Building Cloud Native Data Apps on Premises

Posted in Technical | April 26, 2023 5 min read

Data is core to decision making today and organizations often turn to the cloud to build modern data apps for faster access to valuable insights. With cloud operating models, decision making can be accelerated, leading to competitive advantages and increased revenue. Can you achieve similar outcomes with your on-premises data platform? You absolutely can. Application modernization initiatives have led to cloud native architectures gaining popularity on premises, making it a sensible choice to extend to your data platform.

In the blogs that follow, as part of this multi-part series, we will shed light on the latest and greatest features released via Cloudera Data Platform (CDP) Private Cloud Data Services. These include data recovery service, quota management, node harvesting, optimizing TCO, and more.

CDP Private Cloud Data Services 1.5.0, Cloudera’s latest iteration of its best-in-class data platform, delivers cloud native superpowers on premises. At its core, CDP Private Cloud Data Services (“the platform”) is an end-to-end cloud native platform that provides a private open data lakehouse. It offers features such as data ingestion, storage, ETL, BI and analytics, observability, and AI model development and deployment. The platform offers advanced capabilities for data warehousing (DW), data engineering (DE), and machine learning (ML), with built-in data protection, security, and governance. Let’s look at what a cloud native powered data platform can achieve for your compute-hungry data workloads.

What is cloud native exactly?

According to Cloud Native Computing Foundation (CNCF), cloud native applications use an open source software stack to deploy applications as microservices, packaging each part into its own containers, and dynamically orchestrating those containers to optimize resource utilization. This is exactly how the platform was designed from the ground up.
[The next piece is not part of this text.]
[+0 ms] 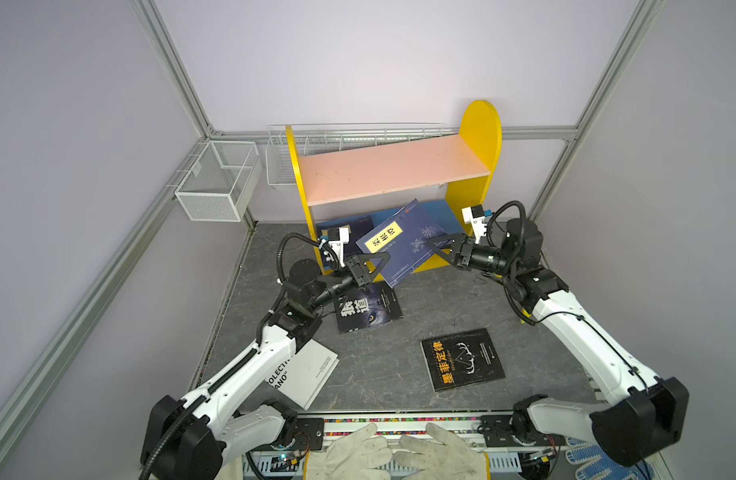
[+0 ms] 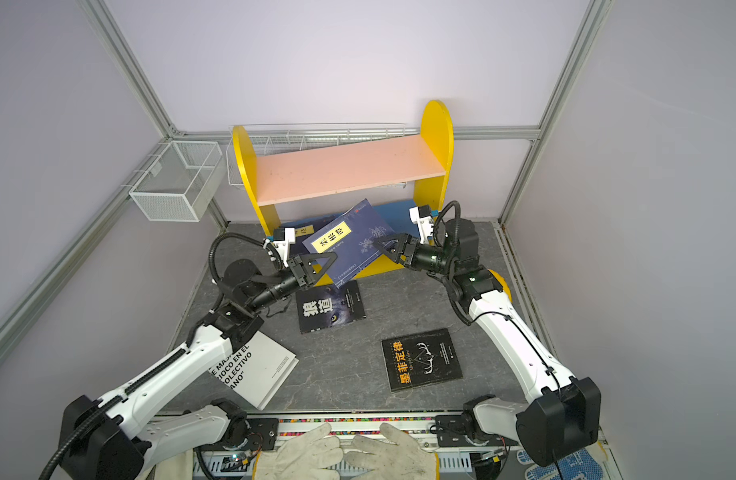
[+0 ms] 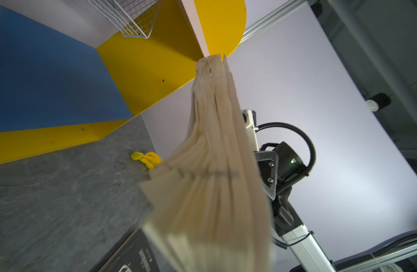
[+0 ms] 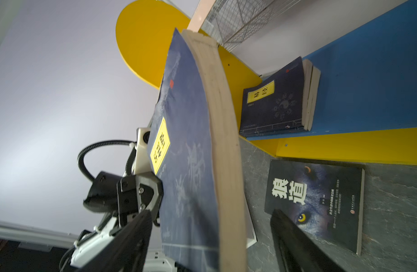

Traditional monolithic data platforms are complex, constraining end users who need quick access to insights and requiring technical IT support. Today’s end users demand speed, agility, and cutting-edge features. This is exactly where cloud native architectures excel, and why they are so popular.

Adopting a cloud native data platform architecture empowers organizations to build and run scalable data applications in dynamic environments, such as public, private, or hybrid clouds. Not only does this deliver faster and richer data services that end users expect, but also enables IT teams to operate a well-oiled platform with benefits such as simpler management and improved security.

What business benefits do cloud native architectures deliver?

Cloud native architectures empower your business users to quickly and easily access data to deliver timely insights and make critical business decisions for their LOBs. By embracing a cloud native architecture for your data platform here are three key benefits you can expect for your data practitioners:

Greater agility allows for faster deployment of self-service data applications, enabling business users to quickly adapt to changing market conditions and enjoy a better user experience with your data platform.
Better innovation, first by enabling end users to adopt new features faster for better insights, and second, by allowing developers to run experimental workloads without risking production stability, fostering a culture of innovation.
Reduced cost by optimizing compute utilization to run more analytics with the same hardware allocation. Quick adoption of software updates further lowers maintenance costs.

Key technology benefits of cloud native architectures

Simpler platform management makes it easier for your IT platform team to service your data practitioners’ needs, and meet downstream business SLAs. As with the business benefits above, there are three key ways that cloud native architectures help simplify platform management:

Easily scale data platform resources to optimize hardware utilization and minimize costs for on-demand workloads.
Enhance platform resilience with automatic recovery from application failures and faster adoption of security measures, greatly improving overall platform reliability to meet SLAs.
Achieve true hybrid portability with “write once, run anywhere” capabilities, facilitating movement of applications and data between on-premises and public cloud environments without code changes help to optimize for cost, scalability, resilience, innovation, and/or ESG initiatives.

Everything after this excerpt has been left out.